▶ What the task requires: Begin at the line below that has "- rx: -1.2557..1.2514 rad" and stop after the line that has "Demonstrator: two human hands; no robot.". Please restate only those lines, word for word.

▶ Source material:

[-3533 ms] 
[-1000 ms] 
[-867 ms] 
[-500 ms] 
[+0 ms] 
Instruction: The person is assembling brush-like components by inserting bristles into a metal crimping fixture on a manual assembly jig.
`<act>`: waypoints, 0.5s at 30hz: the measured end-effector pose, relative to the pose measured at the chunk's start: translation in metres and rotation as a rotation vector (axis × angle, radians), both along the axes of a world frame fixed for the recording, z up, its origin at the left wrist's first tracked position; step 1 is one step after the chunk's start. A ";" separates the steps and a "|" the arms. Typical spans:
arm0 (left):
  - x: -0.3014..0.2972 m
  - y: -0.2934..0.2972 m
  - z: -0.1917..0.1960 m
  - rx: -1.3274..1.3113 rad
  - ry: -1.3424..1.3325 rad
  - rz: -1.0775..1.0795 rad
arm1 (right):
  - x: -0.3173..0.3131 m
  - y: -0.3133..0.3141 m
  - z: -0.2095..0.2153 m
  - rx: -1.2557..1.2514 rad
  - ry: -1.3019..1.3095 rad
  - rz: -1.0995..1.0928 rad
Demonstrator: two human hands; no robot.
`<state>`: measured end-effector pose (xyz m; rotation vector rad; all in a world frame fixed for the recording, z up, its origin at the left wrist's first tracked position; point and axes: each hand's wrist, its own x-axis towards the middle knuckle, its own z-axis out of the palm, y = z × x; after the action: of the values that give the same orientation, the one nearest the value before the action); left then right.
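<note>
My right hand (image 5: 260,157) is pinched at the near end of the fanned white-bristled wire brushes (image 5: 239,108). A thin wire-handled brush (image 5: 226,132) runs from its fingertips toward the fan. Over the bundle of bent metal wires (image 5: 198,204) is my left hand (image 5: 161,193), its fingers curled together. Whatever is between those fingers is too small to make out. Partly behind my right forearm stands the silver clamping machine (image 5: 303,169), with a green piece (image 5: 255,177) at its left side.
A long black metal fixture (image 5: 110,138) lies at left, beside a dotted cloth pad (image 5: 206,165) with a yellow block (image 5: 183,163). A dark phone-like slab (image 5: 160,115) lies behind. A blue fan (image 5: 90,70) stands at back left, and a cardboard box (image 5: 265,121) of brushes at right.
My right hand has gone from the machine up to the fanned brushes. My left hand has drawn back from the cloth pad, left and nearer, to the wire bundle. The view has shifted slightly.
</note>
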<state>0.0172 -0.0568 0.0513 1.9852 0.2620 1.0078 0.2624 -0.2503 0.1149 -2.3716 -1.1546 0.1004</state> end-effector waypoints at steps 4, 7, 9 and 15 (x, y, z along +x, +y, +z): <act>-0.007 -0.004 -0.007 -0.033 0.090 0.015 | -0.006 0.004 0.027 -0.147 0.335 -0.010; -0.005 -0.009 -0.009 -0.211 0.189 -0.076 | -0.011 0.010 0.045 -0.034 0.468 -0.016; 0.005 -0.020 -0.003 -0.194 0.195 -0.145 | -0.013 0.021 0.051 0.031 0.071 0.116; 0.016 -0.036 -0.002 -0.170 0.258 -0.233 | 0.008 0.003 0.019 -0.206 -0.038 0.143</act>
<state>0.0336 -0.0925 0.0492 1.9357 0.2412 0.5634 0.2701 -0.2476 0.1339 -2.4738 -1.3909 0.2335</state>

▶ Solution to this exercise:
  - rx: -1.2557..1.2514 rad
  - ry: -1.3019..1.3095 rad
  - rz: -1.0995..1.0928 rad
Demonstrator: two human hands; no robot.

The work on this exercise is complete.